## Your assignment
The output must match the entries below exactly, with pictures removed.
===== Source information =====
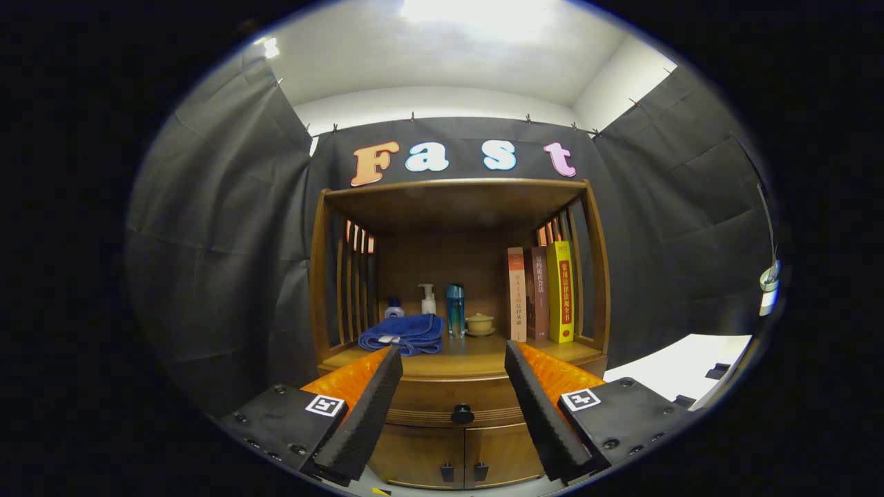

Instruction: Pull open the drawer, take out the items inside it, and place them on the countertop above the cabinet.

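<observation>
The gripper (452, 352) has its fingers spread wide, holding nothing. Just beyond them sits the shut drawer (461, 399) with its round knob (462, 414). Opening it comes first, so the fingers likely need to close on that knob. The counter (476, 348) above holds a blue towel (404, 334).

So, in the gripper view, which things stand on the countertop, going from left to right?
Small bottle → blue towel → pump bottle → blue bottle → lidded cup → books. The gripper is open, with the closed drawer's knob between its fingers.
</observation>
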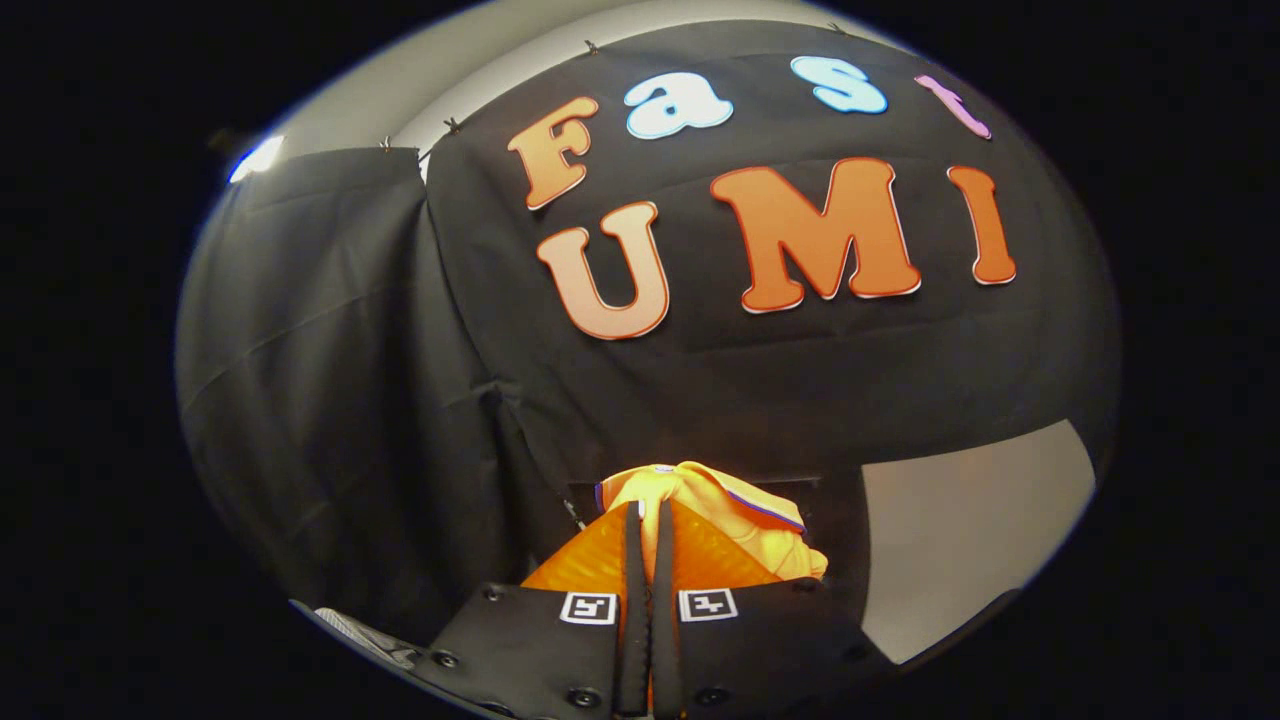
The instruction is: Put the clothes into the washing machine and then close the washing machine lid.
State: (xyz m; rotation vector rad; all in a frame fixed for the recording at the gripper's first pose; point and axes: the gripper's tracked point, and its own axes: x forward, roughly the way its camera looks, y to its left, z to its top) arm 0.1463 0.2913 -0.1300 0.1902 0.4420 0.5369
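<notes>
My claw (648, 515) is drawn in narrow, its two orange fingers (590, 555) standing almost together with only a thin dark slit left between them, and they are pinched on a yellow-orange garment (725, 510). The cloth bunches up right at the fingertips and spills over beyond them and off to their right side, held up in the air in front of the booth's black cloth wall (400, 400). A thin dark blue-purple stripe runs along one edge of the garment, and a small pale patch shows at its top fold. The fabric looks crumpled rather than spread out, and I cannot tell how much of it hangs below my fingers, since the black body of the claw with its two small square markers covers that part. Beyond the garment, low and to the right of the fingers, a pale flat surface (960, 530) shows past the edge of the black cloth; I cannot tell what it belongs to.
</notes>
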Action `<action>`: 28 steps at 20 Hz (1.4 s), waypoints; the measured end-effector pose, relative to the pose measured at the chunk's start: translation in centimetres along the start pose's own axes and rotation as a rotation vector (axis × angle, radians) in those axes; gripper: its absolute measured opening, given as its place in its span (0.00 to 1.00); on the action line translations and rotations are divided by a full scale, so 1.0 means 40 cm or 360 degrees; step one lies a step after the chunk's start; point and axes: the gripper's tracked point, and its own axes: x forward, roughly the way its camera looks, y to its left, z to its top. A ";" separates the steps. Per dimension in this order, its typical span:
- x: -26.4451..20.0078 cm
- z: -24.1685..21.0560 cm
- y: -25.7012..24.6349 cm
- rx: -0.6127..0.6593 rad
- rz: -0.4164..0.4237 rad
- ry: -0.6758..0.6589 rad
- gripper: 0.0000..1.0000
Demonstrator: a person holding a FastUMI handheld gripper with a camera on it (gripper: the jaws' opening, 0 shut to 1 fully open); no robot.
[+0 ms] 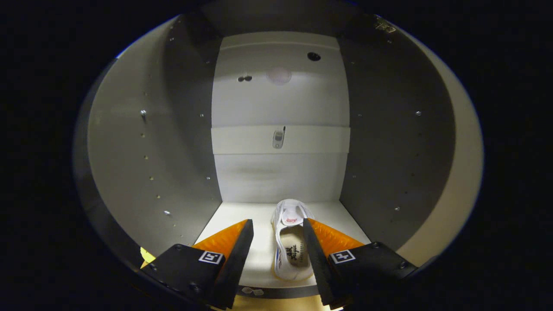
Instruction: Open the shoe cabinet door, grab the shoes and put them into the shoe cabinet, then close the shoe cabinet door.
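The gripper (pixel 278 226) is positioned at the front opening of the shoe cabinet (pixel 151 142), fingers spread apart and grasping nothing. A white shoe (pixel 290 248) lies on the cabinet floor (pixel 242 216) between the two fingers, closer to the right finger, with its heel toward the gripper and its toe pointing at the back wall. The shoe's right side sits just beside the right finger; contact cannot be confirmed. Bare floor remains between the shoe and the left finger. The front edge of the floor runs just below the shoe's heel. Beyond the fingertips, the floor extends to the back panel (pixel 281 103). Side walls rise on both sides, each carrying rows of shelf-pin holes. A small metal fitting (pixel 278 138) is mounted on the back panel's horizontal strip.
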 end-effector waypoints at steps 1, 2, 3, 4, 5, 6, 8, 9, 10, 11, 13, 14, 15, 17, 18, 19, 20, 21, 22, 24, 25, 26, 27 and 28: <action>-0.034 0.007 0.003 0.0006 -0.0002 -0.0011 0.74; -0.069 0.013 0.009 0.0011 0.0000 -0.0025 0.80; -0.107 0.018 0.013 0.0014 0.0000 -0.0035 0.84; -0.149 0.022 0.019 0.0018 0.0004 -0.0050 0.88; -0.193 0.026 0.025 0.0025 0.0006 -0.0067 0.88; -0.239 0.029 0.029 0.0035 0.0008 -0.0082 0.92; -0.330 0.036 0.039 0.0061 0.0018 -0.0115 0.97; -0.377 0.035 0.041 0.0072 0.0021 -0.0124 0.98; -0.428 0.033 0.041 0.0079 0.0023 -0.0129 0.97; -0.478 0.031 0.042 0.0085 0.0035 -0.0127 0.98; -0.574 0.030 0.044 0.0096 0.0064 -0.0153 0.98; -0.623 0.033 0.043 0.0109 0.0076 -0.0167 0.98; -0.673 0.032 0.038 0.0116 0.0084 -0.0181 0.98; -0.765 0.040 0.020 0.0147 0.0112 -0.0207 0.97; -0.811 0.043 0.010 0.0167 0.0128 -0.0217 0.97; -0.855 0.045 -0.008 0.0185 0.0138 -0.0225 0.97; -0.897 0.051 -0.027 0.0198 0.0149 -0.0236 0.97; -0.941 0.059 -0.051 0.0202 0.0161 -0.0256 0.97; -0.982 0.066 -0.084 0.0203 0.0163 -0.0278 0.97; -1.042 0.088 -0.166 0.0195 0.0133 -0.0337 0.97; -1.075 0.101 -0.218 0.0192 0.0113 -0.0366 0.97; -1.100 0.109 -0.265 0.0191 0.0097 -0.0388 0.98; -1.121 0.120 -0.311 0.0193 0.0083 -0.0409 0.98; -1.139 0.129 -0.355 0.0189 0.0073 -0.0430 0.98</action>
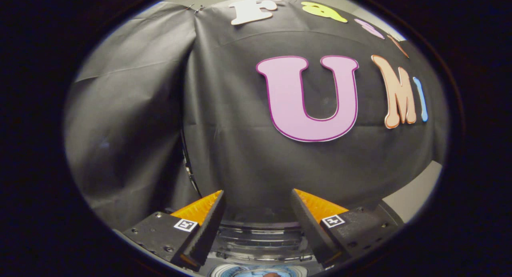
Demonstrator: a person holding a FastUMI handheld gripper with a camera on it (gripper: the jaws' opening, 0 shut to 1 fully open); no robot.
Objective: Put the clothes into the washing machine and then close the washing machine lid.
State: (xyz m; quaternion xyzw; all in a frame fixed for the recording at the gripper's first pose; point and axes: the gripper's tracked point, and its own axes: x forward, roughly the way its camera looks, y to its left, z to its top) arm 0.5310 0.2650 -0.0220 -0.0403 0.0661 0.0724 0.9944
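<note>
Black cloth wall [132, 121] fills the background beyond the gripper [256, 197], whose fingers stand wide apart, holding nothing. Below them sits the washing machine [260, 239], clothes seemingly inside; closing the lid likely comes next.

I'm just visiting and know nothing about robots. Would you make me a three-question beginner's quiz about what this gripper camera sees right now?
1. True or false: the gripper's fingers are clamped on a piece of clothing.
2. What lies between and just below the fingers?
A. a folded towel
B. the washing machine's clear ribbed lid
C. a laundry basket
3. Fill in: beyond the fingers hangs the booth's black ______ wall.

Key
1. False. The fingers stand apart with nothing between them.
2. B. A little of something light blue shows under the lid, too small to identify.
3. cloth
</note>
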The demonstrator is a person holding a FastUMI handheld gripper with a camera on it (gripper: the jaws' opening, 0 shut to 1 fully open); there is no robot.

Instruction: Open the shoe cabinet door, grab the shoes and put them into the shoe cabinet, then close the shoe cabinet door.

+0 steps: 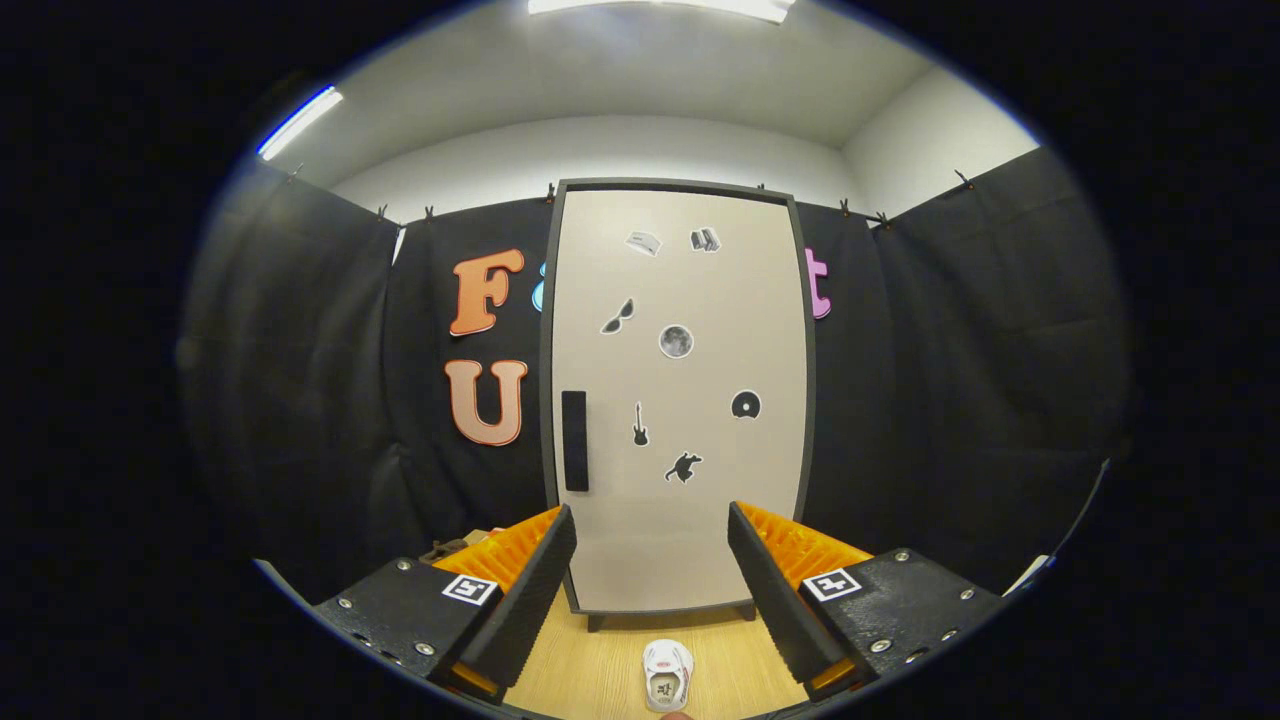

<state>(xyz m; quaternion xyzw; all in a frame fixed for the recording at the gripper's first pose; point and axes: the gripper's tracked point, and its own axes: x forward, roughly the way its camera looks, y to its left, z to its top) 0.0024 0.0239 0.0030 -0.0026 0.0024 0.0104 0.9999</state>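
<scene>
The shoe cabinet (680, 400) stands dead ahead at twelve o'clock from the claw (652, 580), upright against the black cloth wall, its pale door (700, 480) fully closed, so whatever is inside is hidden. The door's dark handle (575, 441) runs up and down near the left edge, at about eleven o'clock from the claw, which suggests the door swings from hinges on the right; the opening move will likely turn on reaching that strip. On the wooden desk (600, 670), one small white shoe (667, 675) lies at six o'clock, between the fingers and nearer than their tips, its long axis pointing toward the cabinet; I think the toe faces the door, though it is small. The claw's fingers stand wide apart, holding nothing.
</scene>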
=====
## Output for this exercise
Instruction: Pull open the drawer, take out the items inside it, and place them on the countertop above the cabinet.

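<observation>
The gripper (452, 352) has its fingers spread wide, holding nothing. Just beyond them sits the shut drawer (461, 399) with its round knob (462, 414). Opening it comes first, so the fingers likely need to close on that knob. The counter (476, 348) above holds a blue towel (404, 334).

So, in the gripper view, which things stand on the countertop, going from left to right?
Small bottle → blue towel → pump bottle → blue bottle → lidded cup → books. The gripper is open, with the closed drawer's knob between its fingers.
</observation>
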The instruction is: Put the clothes into the washing machine and then close the washing machine lid.
State: (xyz m; rotation vector rad; all in a frame fixed for the recording at the gripper's first pose; point and axes: the gripper's tracked point, and its own axes: x forward, roughly the way its camera looks, y to its left, z to its top) arm 0.1463 0.2913 -0.1300 0.1902 0.4420 0.5369
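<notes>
My claw (648, 515) is drawn in narrow, its two orange fingers (590, 555) standing almost together with only a thin dark slit left between them, and they are pinched on a yellow-orange garment (725, 510). The cloth bunches up right at the fingertips and spills over beyond them and off to their right side, held up in the air in front of the booth's black cloth wall (400, 400). A thin dark blue-purple stripe runs along one edge of the garment, and a small pale patch shows at its top fold. The fabric looks crumpled rather than spread out, and I cannot tell how much of it hangs below my fingers, since the black body of the claw with its two small square markers covers that part. Beyond the garment, low and to the right of the fingers, a pale flat surface (960, 530) shows past the edge of the black cloth; I cannot tell what it belongs to.
</notes>
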Action `<action>`: 28 steps at 20 Hz (1.4 s), waypoints; the measured end-effector pose, relative to the pose measured at the chunk's start: translation in centimetres along the start pose's own axes and rotation as a rotation vector (axis × angle, radians) in those axes; gripper: its absolute measured opening, given as its place in its span (0.00 to 1.00); on the action line translations and rotations are divided by a full scale, so 1.0 means 40 cm or 360 degrees; step one lies a step after the chunk's start; point and axes: the gripper's tracked point, and its own axes: x forward, roughly the way its camera looks, y to its left, z to its top. A ";" separates the steps. Per dimension in this order, its typical span:
- x: -26.4451..20.0078 cm
- z: -24.1685..21.0560 cm
- y: -25.7012..24.6349 cm
- rx: -0.6127..0.6593 rad
- rz: -0.4164..0.4237 rad
- ry: -0.6758..0.6589 rad
- gripper: 0.0000..1.0000
Demonstrator: a person holding a FastUMI handheld gripper with a camera on it (gripper: the jaws' opening, 0 shut to 1 fully open); no robot.
[+0 ms] 
Instruction: Open the shoe cabinet door, grab the shoes and put them into the shoe cabinet, then close the shoe cabinet door.
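The gripper (pixel 278 226) is positioned at the front opening of the shoe cabinet (pixel 151 142), fingers spread apart and grasping nothing. A white shoe (pixel 290 248) lies on the cabinet floor (pixel 242 216) between the two fingers, closer to the right finger, with its heel toward the gripper and its toe pointing at the back wall. The shoe's right side sits just beside the right finger; contact cannot be confirmed. Bare floor remains between the shoe and the left finger. The front edge of the floor runs just below the shoe's heel. Beyond the fingertips, the floor extends to the back panel (pixel 281 103). Side walls rise on both sides, each carrying rows of shelf-pin holes. A small metal fitting (pixel 278 138) is mounted on the back panel's horizontal strip.
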 end-effector waypoints at steps 1, 2, 3, 4, 5, 6, 8, 9, 10, 11, 13, 14, 15, 17, 18, 19, 20, 21, 22, 24, 25, 26, 27 and 28: <action>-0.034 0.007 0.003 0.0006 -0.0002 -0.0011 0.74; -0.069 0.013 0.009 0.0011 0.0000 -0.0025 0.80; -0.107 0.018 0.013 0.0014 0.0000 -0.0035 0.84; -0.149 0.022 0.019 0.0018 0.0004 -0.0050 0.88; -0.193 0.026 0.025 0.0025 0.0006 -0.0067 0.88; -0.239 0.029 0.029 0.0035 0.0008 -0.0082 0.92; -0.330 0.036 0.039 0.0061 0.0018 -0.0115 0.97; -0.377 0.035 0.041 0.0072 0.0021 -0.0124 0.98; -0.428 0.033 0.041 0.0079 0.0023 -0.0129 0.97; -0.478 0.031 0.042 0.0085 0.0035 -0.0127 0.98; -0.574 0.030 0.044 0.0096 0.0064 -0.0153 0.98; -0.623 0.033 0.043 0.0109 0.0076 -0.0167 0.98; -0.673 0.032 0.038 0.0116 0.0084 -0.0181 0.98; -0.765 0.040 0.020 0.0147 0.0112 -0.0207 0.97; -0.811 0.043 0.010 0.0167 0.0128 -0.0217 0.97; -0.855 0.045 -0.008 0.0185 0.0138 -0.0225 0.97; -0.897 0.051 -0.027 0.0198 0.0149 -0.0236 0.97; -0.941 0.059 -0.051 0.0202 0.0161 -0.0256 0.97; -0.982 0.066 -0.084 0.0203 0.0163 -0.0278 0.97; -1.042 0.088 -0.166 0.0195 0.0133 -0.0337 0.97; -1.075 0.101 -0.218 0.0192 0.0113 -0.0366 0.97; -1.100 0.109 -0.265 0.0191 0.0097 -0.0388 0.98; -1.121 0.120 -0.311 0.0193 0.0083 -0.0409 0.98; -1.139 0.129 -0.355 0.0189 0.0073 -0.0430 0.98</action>
Demonstrator: a person holding a FastUMI handheld gripper with a camera on it (gripper: the jaws' opening, 0 shut to 1 fully open); no robot.
Objective: Put the clothes into the washing machine and then close the washing machine lid.
State: (xyz m; quaternion xyzw; all in a frame fixed for the recording at the gripper's first pose; point and axes: the gripper's tracked point, and its own axes: x forward, roughly the way its camera looks, y to its left, z to its top) arm 0.5310 0.2650 -0.0220 -0.0403 0.0661 0.0724 0.9944
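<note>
Black cloth wall [132, 121] fills the background beyond the gripper [256, 197], whose fingers stand wide apart, holding nothing. Below them sits the washing machine [260, 239], clothes seemingly inside; closing the lid likely comes next.

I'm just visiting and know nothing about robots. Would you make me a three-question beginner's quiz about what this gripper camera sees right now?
1. True or false: the gripper's fingers are clamped on a piece of clothing.
2. What lies between and just below the fingers?
A. a folded towel
B. the washing machine's clear ribbed lid
C. a laundry basket
3. Fill in: beyond the fingers hangs the booth's black ______ wall.

Key
1. False. The fingers stand apart with nothing between them.
2. B. A little of something light blue shows under the lid, too small to identify.
3. cloth
</note>
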The demonstrator is a person holding a FastUMI handheld gripper with a camera on it (gripper: the jaws' opening, 0 shut to 1 fully open); there is no robot.

Instruction: Open the shoe cabinet door, grab the shoes and put them into the shoe cabinet, then close the shoe cabinet door.

+0 steps: 

<state>(xyz m; quaternion xyzw; all in a frame fixed for the recording at the gripper's first pose; point and axes: the gripper's tracked point, and its own axes: x forward, roughly the way its camera looks, y to its left, z to its top) 0.0024 0.0239 0.0030 -0.0026 0.0024 0.0104 0.9999</state>
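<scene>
The shoe cabinet (680, 400) stands dead ahead at twelve o'clock from the claw (652, 580), upright against the black cloth wall, its pale door (700, 480) fully closed, so whatever is inside is hidden. The door's dark handle (575, 441) runs up and down near the left edge, at about eleven o'clock from the claw, which suggests the door swings from hinges on the right; the opening move will likely turn on reaching that strip. On the wooden desk (600, 670), one small white shoe (667, 675) lies at six o'clock, between the fingers and nearer than their tips, its long axis pointing toward the cabinet; I think the toe faces the door, though it is small. The claw's fingers stand wide apart, holding nothing.
</scene>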

Nothing further is required of this output.